**TASK DETAILS:** The lines from the one with "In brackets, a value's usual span" through the last line of the material below, copied exactly and free of pictures, make up the whole answer.

**SOURCE MATERIAL:**
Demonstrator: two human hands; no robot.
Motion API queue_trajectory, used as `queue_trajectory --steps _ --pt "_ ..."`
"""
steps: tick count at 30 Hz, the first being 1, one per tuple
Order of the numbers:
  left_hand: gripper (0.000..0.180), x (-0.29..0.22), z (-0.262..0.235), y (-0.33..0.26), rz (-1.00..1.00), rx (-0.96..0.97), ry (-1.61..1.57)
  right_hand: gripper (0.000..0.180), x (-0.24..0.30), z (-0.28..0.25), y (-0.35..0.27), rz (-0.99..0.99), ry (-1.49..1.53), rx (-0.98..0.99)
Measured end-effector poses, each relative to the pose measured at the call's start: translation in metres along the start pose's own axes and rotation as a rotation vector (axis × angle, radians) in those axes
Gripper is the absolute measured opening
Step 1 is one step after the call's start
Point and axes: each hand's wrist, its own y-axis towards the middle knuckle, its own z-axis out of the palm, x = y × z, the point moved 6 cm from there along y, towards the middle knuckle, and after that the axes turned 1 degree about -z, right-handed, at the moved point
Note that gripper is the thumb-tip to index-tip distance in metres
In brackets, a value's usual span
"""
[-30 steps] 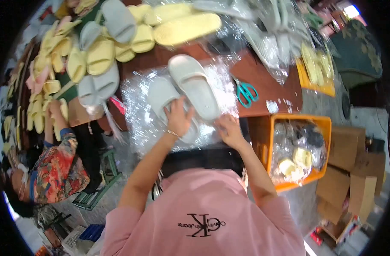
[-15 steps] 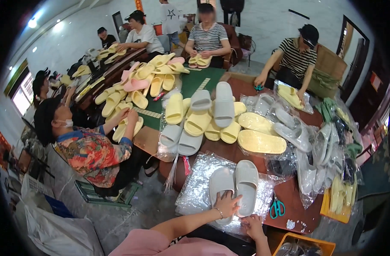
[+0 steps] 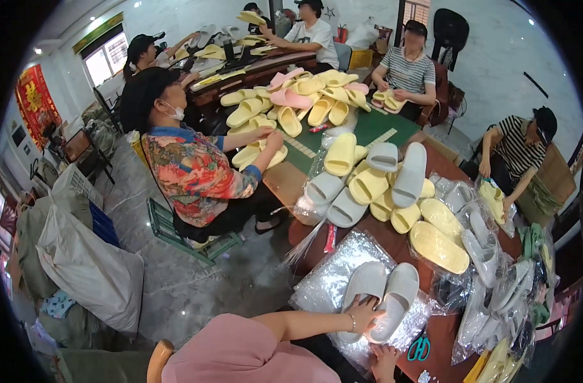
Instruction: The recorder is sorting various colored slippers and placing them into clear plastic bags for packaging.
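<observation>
While the left hand (image 3: 363, 314) lies flat with fingers spread and released on a pair of pale grey slippers (image 3: 381, 295), the right hand (image 3: 383, 359) sits at the lower rim, its fingers too hidden to tell. Both smooth, rounded foam slippers rest on crinkled clear plastic bags (image 3: 333, 276) near the desk (image 3: 393, 246) edge, teal scissors (image 3: 419, 348) just beside. Beyond, yellow slippers (image 3: 438, 246) crowd the brown top.

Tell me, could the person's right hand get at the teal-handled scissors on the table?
Probably yes: the right hand lies low beside the teal-handled scissors, with only bare brown table and crinkled clear plastic wrap between.
</observation>
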Motion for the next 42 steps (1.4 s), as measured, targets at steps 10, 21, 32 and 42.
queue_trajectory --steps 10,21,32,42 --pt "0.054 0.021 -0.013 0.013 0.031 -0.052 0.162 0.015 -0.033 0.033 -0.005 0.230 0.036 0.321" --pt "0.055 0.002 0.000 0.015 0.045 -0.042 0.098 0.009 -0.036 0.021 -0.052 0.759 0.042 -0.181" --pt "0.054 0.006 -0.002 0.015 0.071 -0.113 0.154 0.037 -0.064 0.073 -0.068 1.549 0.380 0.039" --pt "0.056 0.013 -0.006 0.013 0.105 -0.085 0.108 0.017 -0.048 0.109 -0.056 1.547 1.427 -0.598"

**YOUR SOLUTION:**
In brackets, a value's usual span
"""
[-30 steps] 
[-15 steps] 
[+0 steps] 
Instruction: The recorder is sorting various colored slippers and placing them into clear plastic bags for packaging.
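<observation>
While the left hand (image 3: 363, 314) lies flat with fingers spread and released on a pair of pale grey slippers (image 3: 381, 295), the right hand (image 3: 383, 359) sits at the lower rim, its fingers too hidden to tell. Both smooth, rounded foam slippers rest on crinkled clear plastic bags (image 3: 333, 276) near the desk (image 3: 393, 246) edge, teal scissors (image 3: 419, 348) just beside. Beyond, yellow slippers (image 3: 438, 246) crowd the brown top.

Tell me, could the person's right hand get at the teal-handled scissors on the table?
Probably yes: the right hand lies low beside the teal-handled scissors, with only bare brown table and crinkled clear plastic wrap between.
</observation>
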Motion for the next 42 steps (1.4 s), as measured, targets at steps 10, 21, 32 and 42.
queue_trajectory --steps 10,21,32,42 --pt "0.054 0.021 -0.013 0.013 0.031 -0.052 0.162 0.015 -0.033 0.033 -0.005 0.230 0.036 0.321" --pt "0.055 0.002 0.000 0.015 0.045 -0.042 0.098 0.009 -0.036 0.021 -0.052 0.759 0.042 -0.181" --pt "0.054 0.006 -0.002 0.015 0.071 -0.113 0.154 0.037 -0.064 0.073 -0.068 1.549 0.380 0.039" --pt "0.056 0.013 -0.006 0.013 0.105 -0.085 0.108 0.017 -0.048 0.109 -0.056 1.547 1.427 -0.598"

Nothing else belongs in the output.